Currently, to maintain UI (and therefore PUC) eligibility, recipients cannot turn down offers of suitable employment—generally defined as an offer paying as much as their last position. 

Congress could change the definition of suitable employment to job offers that match either what a worker earned prior to unemployment or what they’re currently earning on UI—whichever is higher. 

Such a guarantee would both empower workers to be more selective in their job search and counter employers’ increasingly monopsonistic ability to depress wages. It would also provide a long-term income boost for workers, accelerate the nation’s economic recovery, and help address racial inequities in the labor market. Roosevelt Managing Director of Corporate Power Bharat Ramamurti and Great Democracy Initiative (GDI) Fellow Lindsay Owens include this proposal in their “fair wage guarantee.”

  1. Create sector-based, labor-management commissions.

Extending PUC should be Congress’s first priority, but it should also strive to increase worker power in the long term. Congress should establish sectoral commissions composed of worker and management representatives who are empowered to set industry standards and tackle the shared challenges of this moment: transmission prevention, testing protocols, and hazard pay, to name a few. 

Covered sectors—health care, transportation, etc.—would get their own commissions, and Congress could either task them with generating recommendations or authorize them to bargain on certain issues for binding agreements. As Sharon Block, Suzanne Kahn, Brishen Rogers, and Benjamin I. Sachs proposed in a Roosevelt issue brief (“How and Why to Empower Workers in the COVID-19 Response”), legislation could direct the Secretary of Labor to appoint commission members within 30 days. 

  1. Make workplaces more transparent and democratic.

A small and long-declining percentage of workers are represented by unions, leaving many people with little say in their companies’ COVID-19 response. Block, Kahn, Rogers, and Sachs have a near-term solution: “Congress should require businesses that receive federal assistance or that are in essential industries to establish mechanisms for worker participation in workplace health and safety measures.” 

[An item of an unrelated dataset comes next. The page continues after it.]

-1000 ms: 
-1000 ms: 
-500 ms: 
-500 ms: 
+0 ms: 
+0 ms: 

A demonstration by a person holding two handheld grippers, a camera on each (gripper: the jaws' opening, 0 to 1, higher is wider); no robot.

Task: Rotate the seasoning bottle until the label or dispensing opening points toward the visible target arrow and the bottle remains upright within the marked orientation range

In practice, that could mean worker committees that confer with management about health and safety (among other topics) and have the right to information that’s relevant in those discussions. Though well-short of a union, institutionalized processes that enable workers to shape their work environments and protect themselves from employer retaliation are key in rebalancing workplace power.

Ultimately, though COVID-19 has destabilized life and work in unpredictable ways, the imbalance of power in the workplace is within Congress’s control. Workers can’t wait any longer.